Input data below:

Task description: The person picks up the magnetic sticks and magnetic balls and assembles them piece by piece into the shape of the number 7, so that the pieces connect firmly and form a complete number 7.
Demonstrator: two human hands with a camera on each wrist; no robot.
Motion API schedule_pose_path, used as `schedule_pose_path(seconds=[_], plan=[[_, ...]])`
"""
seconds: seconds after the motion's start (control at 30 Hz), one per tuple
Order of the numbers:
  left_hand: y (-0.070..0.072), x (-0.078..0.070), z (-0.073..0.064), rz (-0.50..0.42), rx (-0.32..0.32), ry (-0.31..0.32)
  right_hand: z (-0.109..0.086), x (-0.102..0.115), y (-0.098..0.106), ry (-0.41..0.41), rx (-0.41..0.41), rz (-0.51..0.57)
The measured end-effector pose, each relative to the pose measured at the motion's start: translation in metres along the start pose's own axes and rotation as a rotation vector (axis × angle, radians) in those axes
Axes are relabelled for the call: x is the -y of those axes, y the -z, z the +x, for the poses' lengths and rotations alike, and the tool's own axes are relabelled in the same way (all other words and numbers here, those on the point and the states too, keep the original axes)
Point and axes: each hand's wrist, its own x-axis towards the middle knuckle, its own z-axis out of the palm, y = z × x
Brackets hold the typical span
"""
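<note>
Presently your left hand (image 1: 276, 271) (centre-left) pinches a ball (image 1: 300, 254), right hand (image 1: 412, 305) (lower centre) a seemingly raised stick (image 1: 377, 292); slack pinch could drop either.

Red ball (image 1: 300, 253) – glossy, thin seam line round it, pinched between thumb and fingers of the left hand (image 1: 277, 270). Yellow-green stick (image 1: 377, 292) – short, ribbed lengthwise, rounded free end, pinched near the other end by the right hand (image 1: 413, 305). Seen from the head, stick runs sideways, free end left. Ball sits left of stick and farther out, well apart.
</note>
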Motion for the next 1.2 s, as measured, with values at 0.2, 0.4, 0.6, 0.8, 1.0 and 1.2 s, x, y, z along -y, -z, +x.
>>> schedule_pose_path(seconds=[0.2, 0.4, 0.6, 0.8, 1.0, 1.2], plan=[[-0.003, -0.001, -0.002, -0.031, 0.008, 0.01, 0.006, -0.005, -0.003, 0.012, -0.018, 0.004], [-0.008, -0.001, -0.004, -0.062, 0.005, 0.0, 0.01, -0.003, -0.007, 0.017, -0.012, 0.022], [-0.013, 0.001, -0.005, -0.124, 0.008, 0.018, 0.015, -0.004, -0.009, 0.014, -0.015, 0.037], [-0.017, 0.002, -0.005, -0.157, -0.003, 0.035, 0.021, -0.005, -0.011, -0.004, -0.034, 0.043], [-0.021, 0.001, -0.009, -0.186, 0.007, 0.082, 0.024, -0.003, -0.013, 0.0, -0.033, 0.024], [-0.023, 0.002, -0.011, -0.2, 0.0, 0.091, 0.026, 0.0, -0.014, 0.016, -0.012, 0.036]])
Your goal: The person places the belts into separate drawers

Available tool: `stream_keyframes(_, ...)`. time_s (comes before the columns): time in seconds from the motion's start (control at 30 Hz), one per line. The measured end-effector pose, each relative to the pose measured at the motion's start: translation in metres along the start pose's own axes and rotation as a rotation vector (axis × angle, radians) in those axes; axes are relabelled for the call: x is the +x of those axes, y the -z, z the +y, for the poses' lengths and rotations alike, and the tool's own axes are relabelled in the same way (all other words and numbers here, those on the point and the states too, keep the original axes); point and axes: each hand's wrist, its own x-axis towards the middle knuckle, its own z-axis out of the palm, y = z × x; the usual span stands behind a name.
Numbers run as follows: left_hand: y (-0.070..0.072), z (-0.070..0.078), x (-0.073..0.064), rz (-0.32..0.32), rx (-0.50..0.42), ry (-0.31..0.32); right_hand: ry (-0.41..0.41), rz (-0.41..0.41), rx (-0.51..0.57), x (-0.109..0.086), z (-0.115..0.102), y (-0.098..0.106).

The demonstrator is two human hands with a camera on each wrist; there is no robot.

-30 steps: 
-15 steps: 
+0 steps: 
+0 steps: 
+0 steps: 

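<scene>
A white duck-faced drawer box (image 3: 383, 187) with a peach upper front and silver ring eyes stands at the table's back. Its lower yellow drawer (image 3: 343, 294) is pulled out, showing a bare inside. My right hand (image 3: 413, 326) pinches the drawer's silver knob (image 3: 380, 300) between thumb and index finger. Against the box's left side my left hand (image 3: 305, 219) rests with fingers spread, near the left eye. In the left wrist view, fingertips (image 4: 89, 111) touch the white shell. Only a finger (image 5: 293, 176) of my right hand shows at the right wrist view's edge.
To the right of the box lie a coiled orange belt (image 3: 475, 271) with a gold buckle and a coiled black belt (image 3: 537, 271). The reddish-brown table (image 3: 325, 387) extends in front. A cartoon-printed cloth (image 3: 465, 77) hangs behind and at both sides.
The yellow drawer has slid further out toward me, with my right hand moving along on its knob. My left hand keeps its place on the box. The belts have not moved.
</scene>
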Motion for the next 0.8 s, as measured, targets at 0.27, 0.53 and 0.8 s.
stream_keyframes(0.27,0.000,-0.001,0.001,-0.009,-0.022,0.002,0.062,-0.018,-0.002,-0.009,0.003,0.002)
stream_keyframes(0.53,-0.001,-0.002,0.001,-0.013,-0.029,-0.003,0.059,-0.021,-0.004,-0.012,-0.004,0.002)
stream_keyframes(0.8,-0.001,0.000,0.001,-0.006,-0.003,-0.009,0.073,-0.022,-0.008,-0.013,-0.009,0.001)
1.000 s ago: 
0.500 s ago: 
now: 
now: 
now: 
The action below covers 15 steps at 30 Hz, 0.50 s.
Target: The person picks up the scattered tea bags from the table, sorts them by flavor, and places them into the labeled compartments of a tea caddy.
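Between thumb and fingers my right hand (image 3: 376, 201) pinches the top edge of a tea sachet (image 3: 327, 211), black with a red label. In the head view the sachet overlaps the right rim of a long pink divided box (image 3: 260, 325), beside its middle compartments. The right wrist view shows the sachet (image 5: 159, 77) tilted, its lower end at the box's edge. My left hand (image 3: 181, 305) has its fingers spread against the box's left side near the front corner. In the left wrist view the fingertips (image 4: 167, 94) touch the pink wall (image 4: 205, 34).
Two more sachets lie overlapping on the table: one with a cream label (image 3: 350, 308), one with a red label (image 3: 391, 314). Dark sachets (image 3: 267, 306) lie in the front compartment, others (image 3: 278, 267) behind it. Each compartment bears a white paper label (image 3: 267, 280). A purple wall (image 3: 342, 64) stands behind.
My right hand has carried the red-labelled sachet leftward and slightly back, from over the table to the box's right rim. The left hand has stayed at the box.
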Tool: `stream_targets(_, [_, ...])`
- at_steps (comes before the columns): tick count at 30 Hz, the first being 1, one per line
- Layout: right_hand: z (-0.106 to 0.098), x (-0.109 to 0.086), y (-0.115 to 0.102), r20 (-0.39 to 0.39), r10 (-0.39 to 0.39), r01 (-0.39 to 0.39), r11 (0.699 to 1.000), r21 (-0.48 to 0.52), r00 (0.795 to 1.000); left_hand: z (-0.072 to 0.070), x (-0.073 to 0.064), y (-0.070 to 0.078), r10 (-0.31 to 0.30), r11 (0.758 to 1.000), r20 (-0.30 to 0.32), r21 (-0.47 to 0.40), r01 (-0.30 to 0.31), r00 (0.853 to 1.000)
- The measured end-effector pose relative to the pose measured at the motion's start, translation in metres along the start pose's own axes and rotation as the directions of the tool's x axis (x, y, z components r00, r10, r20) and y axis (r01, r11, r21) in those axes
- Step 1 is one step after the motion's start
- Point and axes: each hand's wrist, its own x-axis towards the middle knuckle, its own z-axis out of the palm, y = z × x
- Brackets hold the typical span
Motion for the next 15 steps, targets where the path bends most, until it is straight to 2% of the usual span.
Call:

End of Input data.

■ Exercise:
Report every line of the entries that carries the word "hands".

■ Answer area:
Demonstrator: two human hands with a camera on each wrist; no robot.
The demonstrator is two human hands with a camera on each wrist; there is no robot.

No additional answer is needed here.